Elite Dangerous is my go-to lately.
It's different to most other games, by not being goal-oriented except for the goals you set for yourself. No main quest line dictating progress. No mandatory tasks. No win condition. Instead, it drops you into a simulation of our entire galaxy roughly 1300 years in the future, where humanity has mastered hyperspace travel and spread through hundreds of star systems.
(To give an idea of the simulation's scope: Around 85 million systems have been recorded by players so far, and those are a vanishingly small fraction of what's out there. Space is big.)

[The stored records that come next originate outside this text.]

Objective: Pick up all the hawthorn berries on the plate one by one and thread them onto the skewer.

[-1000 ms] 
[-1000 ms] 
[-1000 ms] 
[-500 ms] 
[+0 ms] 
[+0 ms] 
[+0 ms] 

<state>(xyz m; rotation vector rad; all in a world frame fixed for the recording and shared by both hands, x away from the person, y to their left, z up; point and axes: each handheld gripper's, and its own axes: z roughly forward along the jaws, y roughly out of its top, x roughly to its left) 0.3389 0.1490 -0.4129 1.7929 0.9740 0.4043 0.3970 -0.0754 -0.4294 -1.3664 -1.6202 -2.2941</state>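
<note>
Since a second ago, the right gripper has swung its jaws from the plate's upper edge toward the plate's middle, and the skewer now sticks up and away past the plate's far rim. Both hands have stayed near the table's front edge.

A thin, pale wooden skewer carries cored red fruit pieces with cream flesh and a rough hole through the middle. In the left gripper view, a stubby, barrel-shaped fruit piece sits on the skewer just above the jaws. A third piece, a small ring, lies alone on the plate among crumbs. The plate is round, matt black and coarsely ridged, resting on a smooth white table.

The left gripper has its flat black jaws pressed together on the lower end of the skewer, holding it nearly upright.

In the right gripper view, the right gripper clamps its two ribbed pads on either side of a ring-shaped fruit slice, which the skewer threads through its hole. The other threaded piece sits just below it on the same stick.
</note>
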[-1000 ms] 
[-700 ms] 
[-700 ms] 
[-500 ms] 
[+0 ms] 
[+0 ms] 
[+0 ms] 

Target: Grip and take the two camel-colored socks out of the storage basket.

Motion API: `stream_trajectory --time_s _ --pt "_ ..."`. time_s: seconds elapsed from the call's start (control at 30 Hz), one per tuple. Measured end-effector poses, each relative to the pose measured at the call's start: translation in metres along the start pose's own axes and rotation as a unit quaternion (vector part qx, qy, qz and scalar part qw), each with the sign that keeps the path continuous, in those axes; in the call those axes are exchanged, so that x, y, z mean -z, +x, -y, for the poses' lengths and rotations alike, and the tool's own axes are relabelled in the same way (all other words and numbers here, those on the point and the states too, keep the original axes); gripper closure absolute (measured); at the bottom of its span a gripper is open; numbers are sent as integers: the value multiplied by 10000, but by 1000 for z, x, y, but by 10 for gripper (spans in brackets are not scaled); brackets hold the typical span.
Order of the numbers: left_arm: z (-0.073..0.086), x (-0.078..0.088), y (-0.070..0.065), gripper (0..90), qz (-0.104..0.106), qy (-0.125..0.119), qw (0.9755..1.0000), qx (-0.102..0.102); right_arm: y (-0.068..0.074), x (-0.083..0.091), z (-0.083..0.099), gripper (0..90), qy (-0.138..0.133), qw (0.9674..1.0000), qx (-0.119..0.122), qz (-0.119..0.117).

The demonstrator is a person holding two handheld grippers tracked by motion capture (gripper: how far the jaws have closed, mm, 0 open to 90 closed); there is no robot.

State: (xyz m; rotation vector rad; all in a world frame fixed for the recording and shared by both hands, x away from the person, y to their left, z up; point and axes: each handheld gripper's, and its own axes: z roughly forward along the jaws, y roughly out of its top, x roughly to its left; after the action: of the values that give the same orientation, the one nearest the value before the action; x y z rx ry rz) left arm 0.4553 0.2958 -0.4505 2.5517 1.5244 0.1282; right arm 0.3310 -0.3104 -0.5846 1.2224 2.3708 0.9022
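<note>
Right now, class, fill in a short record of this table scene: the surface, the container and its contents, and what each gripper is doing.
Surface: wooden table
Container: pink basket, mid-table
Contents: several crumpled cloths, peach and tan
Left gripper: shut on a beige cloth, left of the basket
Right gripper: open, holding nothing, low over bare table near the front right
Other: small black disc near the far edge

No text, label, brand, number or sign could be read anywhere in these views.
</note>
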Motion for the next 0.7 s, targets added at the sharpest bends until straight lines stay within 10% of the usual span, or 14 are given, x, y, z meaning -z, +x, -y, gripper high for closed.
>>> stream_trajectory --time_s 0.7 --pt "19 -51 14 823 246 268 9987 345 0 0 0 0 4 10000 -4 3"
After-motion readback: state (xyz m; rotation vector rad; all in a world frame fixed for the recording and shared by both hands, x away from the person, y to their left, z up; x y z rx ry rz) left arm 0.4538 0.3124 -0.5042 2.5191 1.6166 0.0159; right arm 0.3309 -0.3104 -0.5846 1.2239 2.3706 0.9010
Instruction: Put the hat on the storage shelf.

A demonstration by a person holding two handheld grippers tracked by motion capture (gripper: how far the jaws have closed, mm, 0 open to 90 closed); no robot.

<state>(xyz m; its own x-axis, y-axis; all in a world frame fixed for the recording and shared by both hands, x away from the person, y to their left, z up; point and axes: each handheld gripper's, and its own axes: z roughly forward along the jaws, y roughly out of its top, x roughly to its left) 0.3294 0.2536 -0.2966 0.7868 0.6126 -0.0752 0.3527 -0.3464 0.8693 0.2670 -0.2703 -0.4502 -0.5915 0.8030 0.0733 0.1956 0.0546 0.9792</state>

I like that it offers a variety of activities to fit whatever mood I might be in on a given day. I can hunt pirates, mine asteroids, engage in a bit of piracy myself, find and collect bio samples, infiltrate rival settlements, venture into vast unexplored areas of space, discover Earth-like worlds that nobody has ever encountered before, defend humanity against hostile forces, photograph beautiful stellar phenomena, rescue stranded survivors, customize and finely tune my ship to perform beyond its original specs, team up with friends, pledge to a political power and expand their influence, or chill out as a space trucker and haul cargo to earn enough money for my next upgrade. It can occupy all my attention, or just be relaxing entertainment while I listen to music or an audiobook.
It's an MMO in the sense of having a large game world (galaxy) shared by all players in real time, but PvP is optional. One mode exposes you to other players, while another limits you to NPC encounters. You can switch between them at will.
One warning: A space ship has more than a few controls to learn, and they're better suited to a game controller or HOTAS than a keyboard and mouse. I use button combinations for almost everything beyond basic flight controls, since there aren't enough buttons on a controller for everything.